***** DATA

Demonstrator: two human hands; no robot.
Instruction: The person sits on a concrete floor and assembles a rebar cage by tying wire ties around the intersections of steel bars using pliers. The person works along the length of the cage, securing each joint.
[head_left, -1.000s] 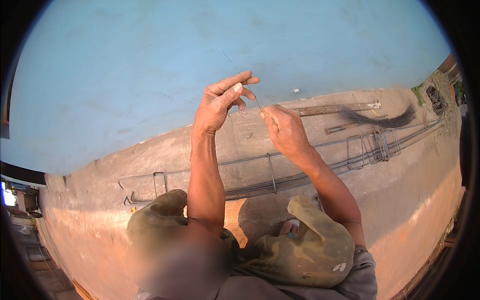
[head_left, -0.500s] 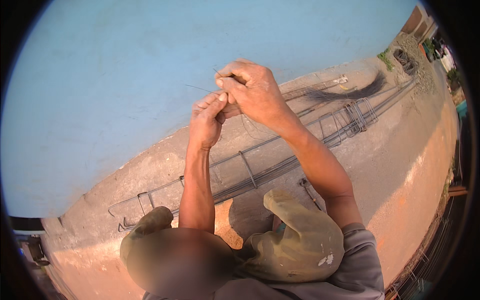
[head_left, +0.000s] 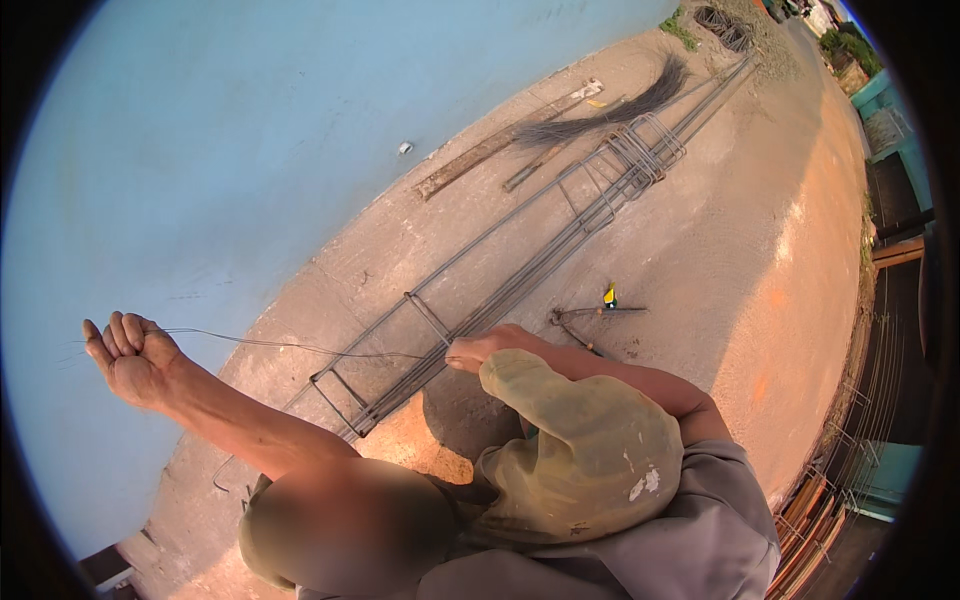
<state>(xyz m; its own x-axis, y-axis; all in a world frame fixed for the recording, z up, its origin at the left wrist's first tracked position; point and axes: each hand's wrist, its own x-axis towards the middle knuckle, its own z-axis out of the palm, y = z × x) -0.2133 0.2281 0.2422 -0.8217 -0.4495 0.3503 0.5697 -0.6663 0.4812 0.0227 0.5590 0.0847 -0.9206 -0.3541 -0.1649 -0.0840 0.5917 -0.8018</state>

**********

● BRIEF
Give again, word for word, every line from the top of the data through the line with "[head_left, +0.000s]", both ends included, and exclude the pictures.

● REPLY TO THE TASK
Demonstrator: two human hands; no robot.
Instruction: The person sits on a concrete floor and assembles a rebar cage by tying wire ties around the intersections of steel bars using pliers. The person works along the length of the cage, securing each joint.
[head_left, -1.000s] 
[head_left, -0.500s] 
[head_left, +0.000s] 

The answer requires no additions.